Em resumo, a forma como um jogo é jogado entre humanos envolve uma série de nuances relacionadas ao comportamento social e psicológico dos jogadores, ao contexto em que o jogo acontece, à finalidade da atividade, às convenções adotadas, dentre outras; que em

primeira análise comprometem a definição de Jull ou, no mínimo, a desestabiliza, uma vez que o mesmo jogo pode aparecer em posições diferentes no gráfico montado por ele. Deixaria um jogo de ser ele próprio dependendo das condições convencionadas para praticá-lo?

Foram apresentadas apenas duas situações particulares, os exemplos do xadrez e do vôlei, mas é certo que outras existem e cada uma depende do ponto de vista e da abordagem escolhida. Este estado difuso das fronteiras de qualquer definição formal de jogo, a permeabilidade da membrana que recobre as atividades lúdicas, a indefinição na formalização de qualquer dessas atividade, só fazem contar pontos a favor dos que dizem que jogo é indefinível. Entretanto, quando o jogo acontece em meios digitais, temos que nos preocupar menos com os aspectos das indefinições. A forma obtusa com que os processadores seguem as regras, os algoritmos, não permite (ainda) que os jogos entendam o contexto, não permite que se comportem como agentes sociais. Em jogos computacionais (ainda) está nítido que o que o jogador enfrenta são pacotes de regras, conflitos programados, agentes robóticos, não um igual, alguém que compreenderia um vacilo, um deslize, uma necessidade humana; por exemplo, a de ter que espirrar ou atender a uma crise de tosse enquanto um alienígena o ataca.
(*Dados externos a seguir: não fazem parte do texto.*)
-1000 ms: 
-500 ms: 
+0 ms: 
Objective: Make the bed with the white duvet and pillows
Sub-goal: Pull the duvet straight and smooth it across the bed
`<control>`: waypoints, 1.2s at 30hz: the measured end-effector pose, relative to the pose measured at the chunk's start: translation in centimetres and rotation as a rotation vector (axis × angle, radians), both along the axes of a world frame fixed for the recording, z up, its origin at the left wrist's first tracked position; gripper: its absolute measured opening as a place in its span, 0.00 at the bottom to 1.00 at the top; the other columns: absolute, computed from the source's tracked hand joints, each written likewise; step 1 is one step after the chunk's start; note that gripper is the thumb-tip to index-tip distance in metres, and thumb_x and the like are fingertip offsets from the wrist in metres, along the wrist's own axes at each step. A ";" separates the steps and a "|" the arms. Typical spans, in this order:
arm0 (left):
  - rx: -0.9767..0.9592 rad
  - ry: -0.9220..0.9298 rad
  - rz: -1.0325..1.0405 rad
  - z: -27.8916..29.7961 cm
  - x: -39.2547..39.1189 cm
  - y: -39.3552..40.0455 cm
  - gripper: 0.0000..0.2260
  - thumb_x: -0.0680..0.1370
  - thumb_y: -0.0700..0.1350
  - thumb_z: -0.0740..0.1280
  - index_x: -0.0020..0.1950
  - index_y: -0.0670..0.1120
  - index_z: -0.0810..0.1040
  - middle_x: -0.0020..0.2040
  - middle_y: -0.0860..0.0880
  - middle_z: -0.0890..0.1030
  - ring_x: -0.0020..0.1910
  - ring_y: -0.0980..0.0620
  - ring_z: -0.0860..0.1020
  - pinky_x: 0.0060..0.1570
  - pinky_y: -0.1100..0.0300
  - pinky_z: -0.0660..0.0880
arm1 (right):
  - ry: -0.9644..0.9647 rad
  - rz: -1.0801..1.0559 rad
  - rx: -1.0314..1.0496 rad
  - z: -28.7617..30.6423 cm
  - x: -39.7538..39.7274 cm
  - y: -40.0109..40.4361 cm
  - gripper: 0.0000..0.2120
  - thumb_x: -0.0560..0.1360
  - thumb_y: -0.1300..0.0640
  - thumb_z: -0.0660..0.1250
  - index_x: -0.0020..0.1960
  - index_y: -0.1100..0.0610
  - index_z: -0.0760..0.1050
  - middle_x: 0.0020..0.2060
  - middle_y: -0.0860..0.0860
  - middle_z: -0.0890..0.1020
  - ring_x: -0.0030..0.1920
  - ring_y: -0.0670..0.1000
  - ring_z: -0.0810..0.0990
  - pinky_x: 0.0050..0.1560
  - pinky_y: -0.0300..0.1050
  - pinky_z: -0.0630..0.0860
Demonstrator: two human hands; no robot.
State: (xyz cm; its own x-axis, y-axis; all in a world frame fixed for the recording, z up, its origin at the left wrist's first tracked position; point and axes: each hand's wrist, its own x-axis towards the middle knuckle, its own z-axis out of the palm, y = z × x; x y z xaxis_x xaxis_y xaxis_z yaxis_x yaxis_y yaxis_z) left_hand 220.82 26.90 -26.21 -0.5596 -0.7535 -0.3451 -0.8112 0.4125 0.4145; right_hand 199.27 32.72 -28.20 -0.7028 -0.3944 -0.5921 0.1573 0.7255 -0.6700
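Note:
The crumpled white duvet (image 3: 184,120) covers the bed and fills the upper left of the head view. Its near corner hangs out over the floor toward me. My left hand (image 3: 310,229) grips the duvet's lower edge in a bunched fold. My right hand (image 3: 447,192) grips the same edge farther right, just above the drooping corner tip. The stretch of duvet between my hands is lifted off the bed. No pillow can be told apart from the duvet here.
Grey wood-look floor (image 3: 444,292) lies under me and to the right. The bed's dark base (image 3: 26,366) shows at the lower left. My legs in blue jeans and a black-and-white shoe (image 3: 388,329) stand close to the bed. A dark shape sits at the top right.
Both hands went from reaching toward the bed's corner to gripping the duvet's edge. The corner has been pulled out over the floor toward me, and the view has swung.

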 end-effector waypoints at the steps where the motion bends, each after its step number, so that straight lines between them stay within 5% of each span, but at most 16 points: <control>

Temos jogos computacionais que permitem treino, é certo, e este é o instante do “não valendo”, mas quando o jogo está valendo eles não compreendem que às vezes precisam ser flexíveis para serem justos, e que a inflexibilidade pode tornar a regra um componente injusto, um algoz.

Talvez seja este um dos maiores atrativos do jogo nos meios computacionais, afinal, ao ser inflexível o algoritmo dá um caráter mais sério, mais ludus, com conseqüências menos negociáveis ao jogo. Dessa forma, será tomada a definição de Jull como, senão a perfeita, a que melhor se aplica ao jogo computacional, para podermos prosseguir na presente pesquisa.